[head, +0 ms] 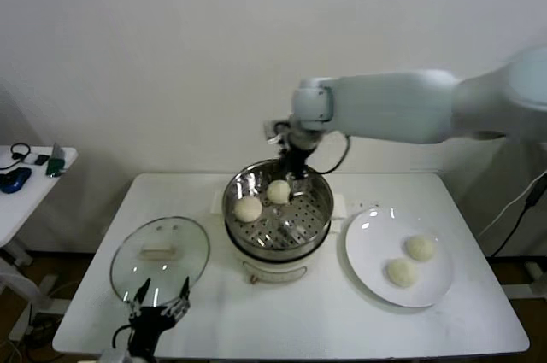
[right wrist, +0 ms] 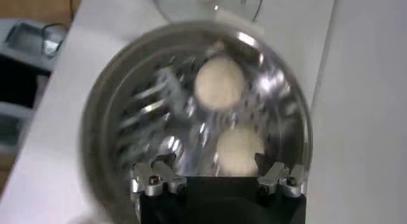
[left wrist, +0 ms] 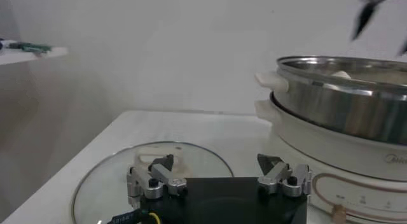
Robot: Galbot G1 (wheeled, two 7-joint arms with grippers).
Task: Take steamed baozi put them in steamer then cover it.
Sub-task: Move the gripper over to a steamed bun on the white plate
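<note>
Our right gripper [right wrist: 217, 179] hangs spread over the steamer [head: 318, 225]; two baozi [head: 248, 208] inside might get bumped as we lift.

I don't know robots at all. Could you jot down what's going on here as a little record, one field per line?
steamer: steel basket on a cream cooker base, mid-table, uncovered
baozi in steamer: two
baozi on plate: two
plate: on the robot's right of the steamer
cover: glass, flat on the table, on the robot's left of the steamer
right gripper: above the steamer's far side, fingers open, holding nothing
left gripper: low at the cover's near edge, fingers open
remaining: two buns to move, then cover
</note>
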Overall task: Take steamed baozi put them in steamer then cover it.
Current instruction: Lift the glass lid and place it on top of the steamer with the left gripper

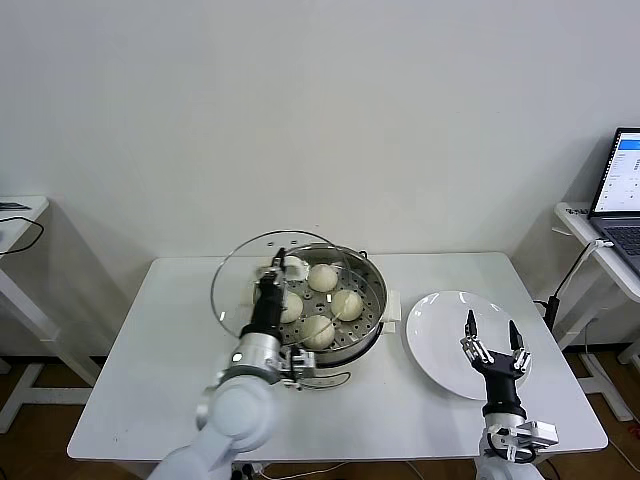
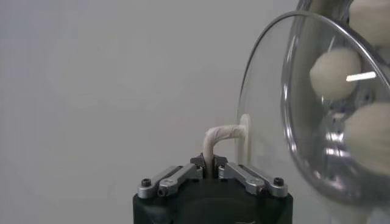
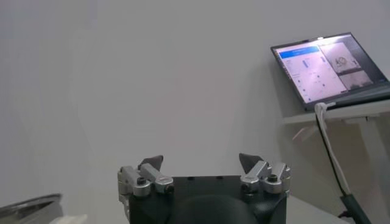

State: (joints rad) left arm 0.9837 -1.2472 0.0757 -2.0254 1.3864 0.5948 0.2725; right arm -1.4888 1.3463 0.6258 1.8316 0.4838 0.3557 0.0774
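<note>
The steamer (image 1: 372,297) stands mid-table with several cream-white baozi (image 1: 346,303) on its perforated tray. A round glass lid (image 1: 232,290) is held tilted on edge over the steamer's left side, partly over the buns. My left gripper (image 1: 272,283) is shut on the lid's white handle (image 2: 222,134). In the left wrist view its fingertips (image 2: 211,163) pinch the handle's thin bar, and baozi (image 2: 334,73) show through the lid (image 2: 268,91). My right gripper (image 1: 491,335) hovers open and empty over the white plate (image 1: 440,335). The right wrist view shows that gripper (image 3: 201,161) with its jaws wide apart.
The plate holds nothing and lies right of the steamer. A laptop (image 1: 620,190) sits on a side table at the far right, with a cable hanging from it (image 3: 329,140). Another small table (image 1: 20,215) stands at the far left.
</note>
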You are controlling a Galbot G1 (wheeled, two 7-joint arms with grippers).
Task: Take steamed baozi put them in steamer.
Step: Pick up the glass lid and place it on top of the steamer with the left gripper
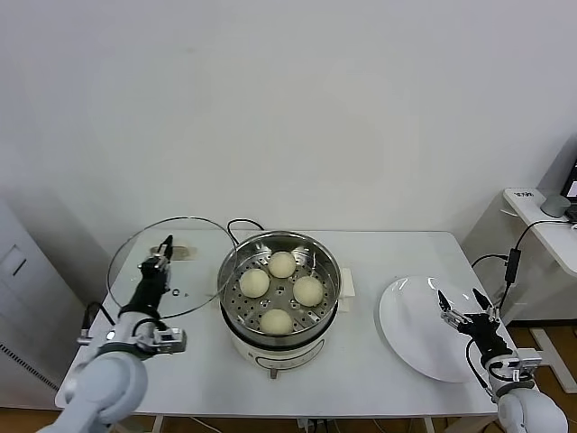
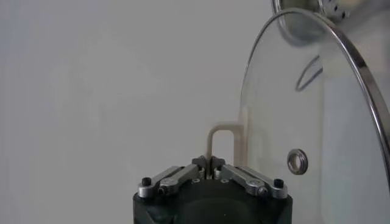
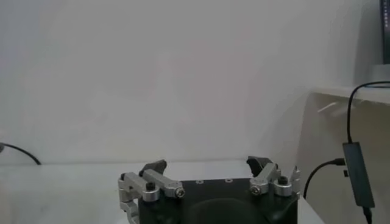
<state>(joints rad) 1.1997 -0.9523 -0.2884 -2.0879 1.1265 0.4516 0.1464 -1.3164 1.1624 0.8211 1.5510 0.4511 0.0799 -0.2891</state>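
Note:
The steamer (image 1: 330,262), a shiny steel pot on a white base, stands mid-table. Several pale steamed baozi (image 1: 282,264) lie on its perforated tray. Left of the pot my left gripper (image 1: 162,253) holds the round glass lid (image 1: 194,275) tilted above the table. In the left wrist view that gripper (image 2: 209,163) is shut on the lid's cream handle (image 2: 223,135), with the lid's glass (image 2: 332,134) beside it. My right gripper (image 1: 460,300) stands open by the right edge of the white plate (image 1: 406,325). Nothing sits between its jaws (image 3: 207,164).
A black cord (image 1: 243,224) loops behind the steamer. A folded white paper (image 1: 347,289) lies between pot and plate. At the far right stands a white side table (image 1: 541,221), with a cable and adapter (image 1: 514,264) hanging down. A grey cabinet (image 1: 18,271) is at the left.

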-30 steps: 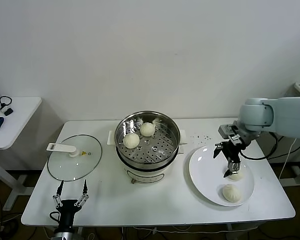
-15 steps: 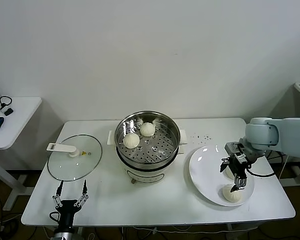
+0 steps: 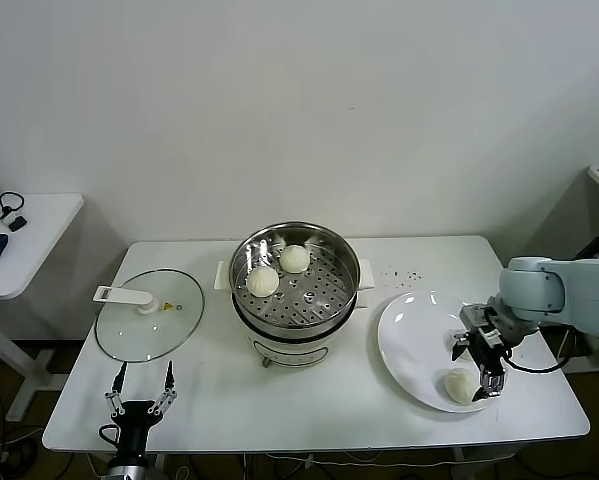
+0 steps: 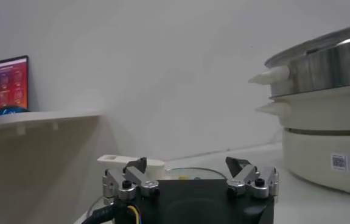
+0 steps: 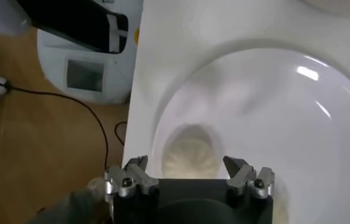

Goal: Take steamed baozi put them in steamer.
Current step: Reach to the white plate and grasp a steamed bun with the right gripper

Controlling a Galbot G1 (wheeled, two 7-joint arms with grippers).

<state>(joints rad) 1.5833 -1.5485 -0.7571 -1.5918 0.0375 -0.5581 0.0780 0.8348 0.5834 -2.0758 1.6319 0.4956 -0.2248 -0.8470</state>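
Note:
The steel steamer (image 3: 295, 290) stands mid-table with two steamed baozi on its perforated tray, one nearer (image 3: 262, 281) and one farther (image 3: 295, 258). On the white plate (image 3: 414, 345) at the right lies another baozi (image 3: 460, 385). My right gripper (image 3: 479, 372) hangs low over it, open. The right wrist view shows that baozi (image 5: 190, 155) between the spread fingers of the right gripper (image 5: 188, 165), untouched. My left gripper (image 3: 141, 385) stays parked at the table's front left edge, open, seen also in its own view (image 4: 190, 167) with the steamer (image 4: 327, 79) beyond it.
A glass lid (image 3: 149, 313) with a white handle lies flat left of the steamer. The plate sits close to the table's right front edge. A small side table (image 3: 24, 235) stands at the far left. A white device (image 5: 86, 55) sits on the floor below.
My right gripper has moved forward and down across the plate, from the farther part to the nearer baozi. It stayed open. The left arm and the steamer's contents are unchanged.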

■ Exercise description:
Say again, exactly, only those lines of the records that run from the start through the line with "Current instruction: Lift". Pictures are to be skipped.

■ Written answer:
[head, +0 ms] 
[right wrist, +0 ms] 
[left wrist, +0 ms] 
Robot: Galbot G1 (wheeled, two 7-joint arms with grippers).
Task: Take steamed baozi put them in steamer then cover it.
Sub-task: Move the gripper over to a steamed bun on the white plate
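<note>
Our right gripper [right wrist: 217, 179] hangs spread over the steamer [head: 318, 225]; two baozi [head: 248, 208] inside might get bumped as we lift.

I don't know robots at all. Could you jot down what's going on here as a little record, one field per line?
steamer: steel basket on a cream cooker base, mid-table, uncovered
baozi in steamer: two
baozi on plate: two
plate: on the robot's right of the steamer
cover: glass, flat on the table, on the robot's left of the steamer
right gripper: above the steamer's far side, fingers open, holding nothing
left gripper: low at the cover's near edge, fingers open
remaining: two buns to move, then cover
</note>
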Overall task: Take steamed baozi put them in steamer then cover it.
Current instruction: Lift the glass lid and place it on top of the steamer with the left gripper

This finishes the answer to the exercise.